## WORK TASK
Exact copies of the lines below are the goal; any images in them are dropped.

==*==

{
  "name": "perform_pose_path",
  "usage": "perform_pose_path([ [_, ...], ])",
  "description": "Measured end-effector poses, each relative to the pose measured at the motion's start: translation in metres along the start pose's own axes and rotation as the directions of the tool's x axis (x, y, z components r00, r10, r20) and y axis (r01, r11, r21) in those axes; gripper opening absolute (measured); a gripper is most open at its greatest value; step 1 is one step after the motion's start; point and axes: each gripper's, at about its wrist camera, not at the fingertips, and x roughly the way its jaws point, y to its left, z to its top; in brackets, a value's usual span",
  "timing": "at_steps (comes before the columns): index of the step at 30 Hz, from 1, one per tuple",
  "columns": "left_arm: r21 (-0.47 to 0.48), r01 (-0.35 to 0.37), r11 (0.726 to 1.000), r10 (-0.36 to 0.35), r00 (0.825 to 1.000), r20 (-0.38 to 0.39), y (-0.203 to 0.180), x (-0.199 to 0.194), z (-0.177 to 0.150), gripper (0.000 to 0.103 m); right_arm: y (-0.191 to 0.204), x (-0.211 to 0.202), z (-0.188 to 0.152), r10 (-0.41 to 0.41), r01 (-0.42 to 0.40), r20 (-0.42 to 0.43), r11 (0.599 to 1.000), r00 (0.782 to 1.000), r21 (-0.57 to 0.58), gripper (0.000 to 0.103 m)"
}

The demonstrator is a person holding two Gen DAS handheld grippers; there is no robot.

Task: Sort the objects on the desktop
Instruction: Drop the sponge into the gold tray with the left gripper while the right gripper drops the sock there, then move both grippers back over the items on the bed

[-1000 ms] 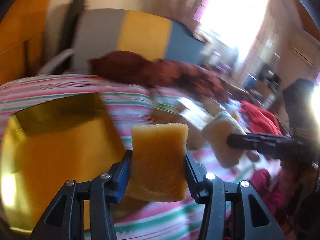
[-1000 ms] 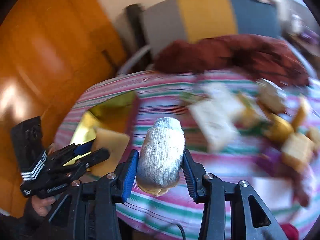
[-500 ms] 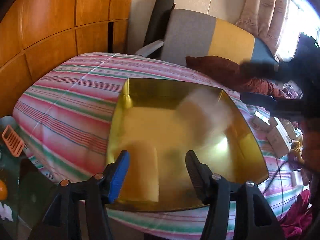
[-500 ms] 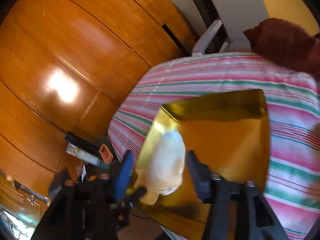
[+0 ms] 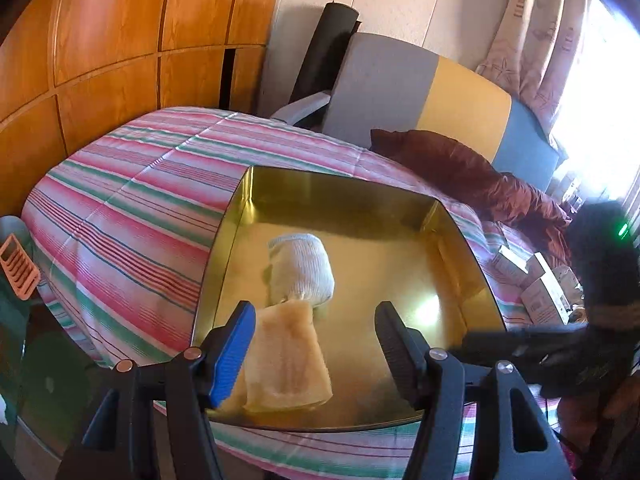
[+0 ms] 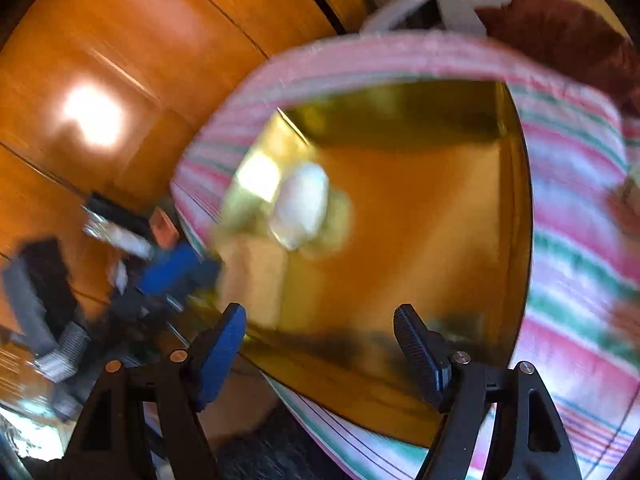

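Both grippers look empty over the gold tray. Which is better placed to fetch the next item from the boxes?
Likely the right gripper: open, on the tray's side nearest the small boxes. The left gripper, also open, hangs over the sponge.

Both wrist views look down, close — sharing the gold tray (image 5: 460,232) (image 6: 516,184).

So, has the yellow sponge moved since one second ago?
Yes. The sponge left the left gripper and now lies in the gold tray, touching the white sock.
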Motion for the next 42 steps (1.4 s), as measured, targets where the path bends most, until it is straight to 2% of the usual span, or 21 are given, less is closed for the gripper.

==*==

## RESPONSE BOX
{
  "name": "perform_pose_path",
  "usage": "perform_pose_path([ [_, ...], ])",
  "description": "Measured end-effector poses, each relative to the pose measured at the motion's start: translation in metres along the start pose's own axes and rotation as the directions of the tool's x axis (x, y, z components r00, r10, r20) and y axis (r01, r11, r21) in those axes; gripper opening absolute (measured); a gripper is most open at its greatest value; step 1 is one step after the motion's start; point and axes: each gripper's, at about its wrist camera, not at the fingertips, and x roughly the way its jaws point, y to its left, z to its top; in brackets, a value's usual span",
  "timing": "at_steps (comes before the columns): index of the step at 30 Hz, from 1, one per tuple",
  "columns": "left_arm: r21 (-0.47 to 0.48), r01 (-0.35 to 0.37), r11 (0.726 to 1.000), r10 (-0.36 to 0.35), r00 (0.825 to 1.000), r20 (-0.38 to 0.39), y (-0.203 to 0.180), x (-0.199 to 0.194), z (-0.177 to 0.150), gripper (0.000 to 0.103 m); right_arm: y (-0.191 to 0.204), x (-0.211 to 0.202), z (-0.188 to 0.152), r10 (-0.41 to 0.41), r01 (-0.42 to 0.40), r20 (-0.42 to 0.43), r11 (0.599 to 1.000), r00 (0.782 to 1.000), r21 (-0.57 to 0.58), gripper (0.000 to 0.103 m)"
}

The demonstrator is a person holding two Gen DAS handheld grippers; there is no robot.

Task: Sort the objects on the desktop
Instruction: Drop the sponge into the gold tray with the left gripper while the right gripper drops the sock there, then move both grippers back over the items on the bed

[-1000 ms] 
[-1000 ms] 
[-500 ms] 
[-500 ms] 
[+0 ms] 
[+0 ms] 

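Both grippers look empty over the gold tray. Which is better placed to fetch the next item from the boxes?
Likely the right gripper: open, on the tray's side nearest the small boxes. The left gripper, also open, hangs over the sponge.

Both wrist views look down, close — sharing the gold tray (image 5: 460,232) (image 6: 516,184).

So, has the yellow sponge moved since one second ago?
Yes. The sponge left the left gripper and now lies in the gold tray, touching the white sock.
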Motion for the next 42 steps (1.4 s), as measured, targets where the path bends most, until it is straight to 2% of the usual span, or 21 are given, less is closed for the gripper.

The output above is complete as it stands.